There are many sights to see and places to explore in the Philippines. ISM has three (3) recognized travel agencies – Blue Horizons, Dominican Tour & Travel, and Marsman Drysdale for the overseas-hired teachers’ personal travel needs.
Although Filipinos are generally friendly and accommodating, one must be aware of the prevalence of poverty (especially in big cities) and the things that, unfortunately, come with it. Overseas-hired employees live in school-provided accommodation. Apartment buildings have 24 hour porterage, and housing estates have secure and supervised access. Manila is a big city and as such people should be sensible and street-wise when they are enjoying a night out. Many overseas-hired teachers are here with their families, and they seem to feel that Manila is a safe place in which to bring up children.

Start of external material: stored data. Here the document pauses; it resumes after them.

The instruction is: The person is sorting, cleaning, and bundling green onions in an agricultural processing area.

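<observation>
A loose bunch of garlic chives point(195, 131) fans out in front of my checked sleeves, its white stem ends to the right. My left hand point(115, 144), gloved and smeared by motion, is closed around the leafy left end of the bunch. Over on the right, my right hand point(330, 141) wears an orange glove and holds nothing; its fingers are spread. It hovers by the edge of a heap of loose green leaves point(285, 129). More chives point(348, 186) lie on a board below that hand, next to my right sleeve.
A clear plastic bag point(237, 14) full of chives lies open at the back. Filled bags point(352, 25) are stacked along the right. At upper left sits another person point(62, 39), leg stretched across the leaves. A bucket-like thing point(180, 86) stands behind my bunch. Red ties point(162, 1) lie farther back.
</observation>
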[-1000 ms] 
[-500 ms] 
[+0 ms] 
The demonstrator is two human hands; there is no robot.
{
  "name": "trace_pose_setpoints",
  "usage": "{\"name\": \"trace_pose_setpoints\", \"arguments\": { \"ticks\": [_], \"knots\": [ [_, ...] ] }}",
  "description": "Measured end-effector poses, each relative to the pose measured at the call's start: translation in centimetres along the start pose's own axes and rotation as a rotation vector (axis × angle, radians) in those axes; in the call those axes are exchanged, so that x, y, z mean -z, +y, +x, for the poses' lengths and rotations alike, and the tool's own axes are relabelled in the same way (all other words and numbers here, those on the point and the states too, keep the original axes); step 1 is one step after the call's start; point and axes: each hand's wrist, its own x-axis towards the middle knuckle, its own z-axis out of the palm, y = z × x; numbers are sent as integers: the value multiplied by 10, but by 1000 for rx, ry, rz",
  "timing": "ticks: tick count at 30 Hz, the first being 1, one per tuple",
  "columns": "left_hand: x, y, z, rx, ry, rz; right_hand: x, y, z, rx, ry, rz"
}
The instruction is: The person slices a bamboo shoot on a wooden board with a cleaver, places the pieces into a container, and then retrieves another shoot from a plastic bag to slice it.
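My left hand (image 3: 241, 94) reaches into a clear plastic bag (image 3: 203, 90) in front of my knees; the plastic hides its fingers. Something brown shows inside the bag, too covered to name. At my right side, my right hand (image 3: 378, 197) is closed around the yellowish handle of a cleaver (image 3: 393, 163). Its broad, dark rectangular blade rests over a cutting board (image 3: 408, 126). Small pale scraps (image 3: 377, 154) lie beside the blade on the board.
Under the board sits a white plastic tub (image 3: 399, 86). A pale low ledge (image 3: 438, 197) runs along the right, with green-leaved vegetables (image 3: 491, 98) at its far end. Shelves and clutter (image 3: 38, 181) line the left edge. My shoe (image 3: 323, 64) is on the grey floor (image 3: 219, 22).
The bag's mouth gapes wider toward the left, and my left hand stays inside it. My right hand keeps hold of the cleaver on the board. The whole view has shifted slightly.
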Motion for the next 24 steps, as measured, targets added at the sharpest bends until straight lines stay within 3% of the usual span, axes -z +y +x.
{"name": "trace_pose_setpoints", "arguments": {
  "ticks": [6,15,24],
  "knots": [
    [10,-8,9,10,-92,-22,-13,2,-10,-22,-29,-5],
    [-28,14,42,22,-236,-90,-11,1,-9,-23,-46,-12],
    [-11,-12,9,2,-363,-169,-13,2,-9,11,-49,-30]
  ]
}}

Weather in the Philippines is tropical in nature. The rainy season starts in June and extends through October with possible strong typhoons. The hottest months are March to May. The coolest months are from November to February, with mid-January to end of February considered the best for cooler and dryer weather. Locations exposed directly to the Pacific Ocean have frequent rainfall all year. The average temperatures range from 78°F / 25°C to 90°F / 32°C, and humidity fairly high at around 77 percent.
Typhoons (the native term is “bagyo”) are common from June to October and they generally affect a wide area, sometimes half of the archipelago. They come from the Pacific Ocean in the east and contain winds of 120km/hr (74mi/hr) or more, moving in a circle and an almost windless "eye of the typhoon" moving to the west or northwest with 17 to 25km/hr (10 to 15mi/hr).
There are several intensities of typhoons, which are usually announced in advance via the newspapers, radio and TV. Signals range from Signal 1 as the weakest, up to Signal 4. ISM has a written policy regarding school closures based on signal numbers.